Small study suggests long COVID may affect more people than previously thought
Millions of Americans were exposed to SARS-CoV-2, the virus that causes COVID-19, early in the pandemic but could not get diagnosed due to testing limitations. Many of those people developed a post-viral syndrome with symptoms similar to those of long COVID. In a new study of a small group of those people, their immune response shows that 41% had evidence of SARS-CoV-2 exposure. The study is published in Neurology Neuroimmunology & Neuroinflammation.
"Since most long COVID clinics are only accepting patients with a positive test result, these people experiencing identical symptoms are left without specialized care and excluded from research studies on long COVID," said study author Igor J. Koralnik, MD, of Northwestern Medicine Comprehensive COVID-19 Center in Chicago and a Fellow of the American Academy of Neurology.

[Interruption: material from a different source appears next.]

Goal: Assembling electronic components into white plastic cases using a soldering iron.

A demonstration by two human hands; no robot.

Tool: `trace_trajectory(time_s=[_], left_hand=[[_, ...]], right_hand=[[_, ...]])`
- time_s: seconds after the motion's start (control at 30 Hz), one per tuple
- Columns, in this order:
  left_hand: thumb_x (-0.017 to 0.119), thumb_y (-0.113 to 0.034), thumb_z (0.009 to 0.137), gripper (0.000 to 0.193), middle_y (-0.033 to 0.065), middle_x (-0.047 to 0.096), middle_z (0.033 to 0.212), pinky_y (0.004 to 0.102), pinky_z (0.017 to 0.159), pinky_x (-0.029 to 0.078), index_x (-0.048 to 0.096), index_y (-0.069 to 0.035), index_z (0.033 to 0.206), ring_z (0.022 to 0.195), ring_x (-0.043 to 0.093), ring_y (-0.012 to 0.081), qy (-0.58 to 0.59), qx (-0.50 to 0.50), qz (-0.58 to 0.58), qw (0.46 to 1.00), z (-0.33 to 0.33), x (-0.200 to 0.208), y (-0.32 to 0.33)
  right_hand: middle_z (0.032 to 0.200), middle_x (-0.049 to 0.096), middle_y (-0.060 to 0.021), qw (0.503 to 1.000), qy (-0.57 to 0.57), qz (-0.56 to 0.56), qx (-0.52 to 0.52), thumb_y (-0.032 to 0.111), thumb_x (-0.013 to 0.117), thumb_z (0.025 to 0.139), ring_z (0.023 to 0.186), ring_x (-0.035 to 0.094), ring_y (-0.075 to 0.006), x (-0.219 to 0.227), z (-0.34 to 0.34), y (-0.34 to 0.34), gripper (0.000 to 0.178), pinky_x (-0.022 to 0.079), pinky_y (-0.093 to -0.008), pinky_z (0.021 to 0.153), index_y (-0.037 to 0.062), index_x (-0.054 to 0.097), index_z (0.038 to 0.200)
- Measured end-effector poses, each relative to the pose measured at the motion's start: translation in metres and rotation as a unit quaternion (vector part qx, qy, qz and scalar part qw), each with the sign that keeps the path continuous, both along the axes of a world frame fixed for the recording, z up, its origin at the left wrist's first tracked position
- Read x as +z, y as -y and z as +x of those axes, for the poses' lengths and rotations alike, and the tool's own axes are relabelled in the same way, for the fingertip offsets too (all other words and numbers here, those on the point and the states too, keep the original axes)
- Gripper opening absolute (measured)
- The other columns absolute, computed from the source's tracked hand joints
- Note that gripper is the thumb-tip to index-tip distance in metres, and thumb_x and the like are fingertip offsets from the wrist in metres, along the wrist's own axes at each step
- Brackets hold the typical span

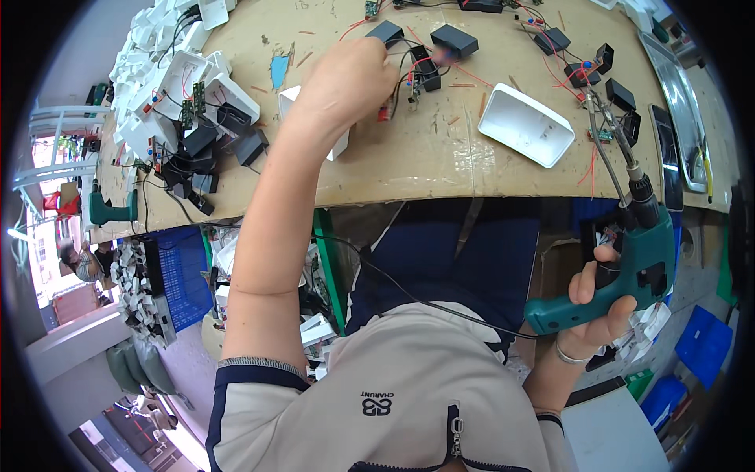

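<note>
My right hand is wrapped round the green handle of a soldering gun, whose long metal tip and thin side tube point to the table's far right. Up ahead, my left hand is closed with its knuckles upward; its fingertips are hidden, so what it grips does not show. Just past that hand lies a black box. A white plastic case is partly covered by my left wrist. Beside the hand are a black block with wires and another black block.
An open white case lies right of centre. Small circuit boards, red wires and black boxes lie near the gun's tip. White cases are heaped at the left. A black cord runs across my lap. A metal tray stands at the right edge.
</note>
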State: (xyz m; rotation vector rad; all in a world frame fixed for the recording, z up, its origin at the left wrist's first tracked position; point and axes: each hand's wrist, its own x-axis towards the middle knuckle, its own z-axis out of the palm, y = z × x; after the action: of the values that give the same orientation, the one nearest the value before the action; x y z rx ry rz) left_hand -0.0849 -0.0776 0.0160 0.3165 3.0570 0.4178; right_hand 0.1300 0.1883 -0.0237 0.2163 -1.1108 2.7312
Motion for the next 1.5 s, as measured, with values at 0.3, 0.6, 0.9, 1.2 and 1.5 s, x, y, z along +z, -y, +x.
trace_trajectory(time_s=[0.3,0.6,0.9,1.2,1.5], left_hand=[[0.062,-0.01,0.076,0.016,0.006,0.063,0.073,0.0207,0.058,0.043,0.063,0.0,0.089,0.065,0.057,0.0087,-0.28,-0.063,0.401,0.87,0.017,0.004,-0.008],[0.052,-0.01,0.086,0.013,0.0026,0.057,0.076,0.0224,0.062,0.046,0.056,-0.001,0.094,0.067,0.056,0.0113,-0.306,-0.069,0.734,0.603,-0.017,0.031,-0.012],[0.058,-0.011,0.082,0.009,0.0023,0.059,0.073,0.0184,0.061,0.044,0.061,-0.003,0.086,0.066,0.055,0.0095,-0.262,-0.06,0.689,0.673,-0.058,0.077,-0.026],[0.062,-0.006,0.077,0.004,0.0017,0.061,0.069,0.0183,0.057,0.042,0.063,-0.004,0.08,0.064,0.057,0.0103,-0.148,-0.025,0.623,0.768,-0.115,0.033,0.003],[0.055,-0.001,0.081,0.013,0.0032,0.06,0.076,0.0218,0.057,0.041,0.062,-0.001,0.092,0.063,0.052,0.0091,-0.217,-0.221,0.618,0.722,-0.023,0.069,-0.002]], right_hand=[[0.123,0.038,-0.0263,1.0,0.009,-0.009,0.004,0.03,0.055,0.084,0.067,0.05,-0.0159,-0.004,-0.008,0.001,0.067,0.044,-0.0265,0.056,-0.003,0.021,0.13],[0.136,0.02,-0.0242,0.996,0.042,-0.076,-0.003,0.031,0.053,0.084,0.114,0.043,-0.032,-0.005,-0.062,0.032,0.068,0.053,-0.0354,0.074,0.0053,0.016,0.135],[0.135,0.025,-0.0214,0.997,0.052,-0.007,-0.059,0.032,0.055,0.082,0.124,0.03,-0.0336,0.004,-0.076,0.047,0.068,0.047,-0.0329,0.083,0.005,0.021,0.134],[0.135,0.027,-0.0197,0.991,0.096,0.028,-0.084,0.036,0.053,0.083,0.126,0.028,-0.0307,0.007,-0.075,0.05,0.067,0.036,-0.0345,0.096,0.0017,0.023,0.132],[0.134,0.027,-0.0205,0.99,0.099,-0.054,-0.088,0.034,0.051,0.084,0.126,0.026,-0.0319,0.003,-0.078,0.048,0.064,0.027,-0.0389,0.103,0.0005,0.023,0.132]])
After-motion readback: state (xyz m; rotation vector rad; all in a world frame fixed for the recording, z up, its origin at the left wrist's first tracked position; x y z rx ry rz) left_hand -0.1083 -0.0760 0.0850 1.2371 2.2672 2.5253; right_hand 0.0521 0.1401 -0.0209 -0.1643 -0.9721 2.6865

"Our data suggest that millions of Americans with post-viral syndrome may have been exposed to SARS-CoV-2 at the beginning of the pandemic, and they deserve the same access to care and inclusion in research studies as people with a confirmed COVID diagnosis."
The small study involved 29 people with post-viral syndrome including neurologic symptoms such as problems with memory and thinking skills, headache and fatigue but who did not have a positive COVID test result. They were matched with 32 people of similar age with long COVID and positive test results. Both groups were also compared to 18 people with none of those symptoms and no known exposure to COVID or positive test result.
Researchers tested the participants for antibodies to two types of proteins that show an immune response that indicate a prior COVID infection—nucleocapsid protein and spike protein. Of the 29 people with post-viral syndrome, 12 people, or 41%, had immune responses consistent with prior exposure to COVID and similar to the long COVID group. Three-quarters had responses against the nucleocapsid protein and one-half had responses against the spike protein.
That group also had similar symptoms to the long COVID group and similar results on tests of thinking skills.
"Unlike our clinic, about 70% of post-COVID clinics in the U.S. do not accept people with long COVID symptoms who do not have a positive test result for COVID," Koralnik said. "Our data suggest that at least four million people with post-viral syndrome similar to long COVID may indeed have detectable immune responses to support a COVID diagnosis. More research is needed to confirm our findings."
A limitation of the study is the small number of people with post-viral syndrome. Also, some of the participants may have tested positive for COVID-19 immune responses if their blood samples were collected closer to when their symptoms began.
More information: Igor J. Koralnik et al, Neurology Neuroimmunology & Neuroinflammation (2023).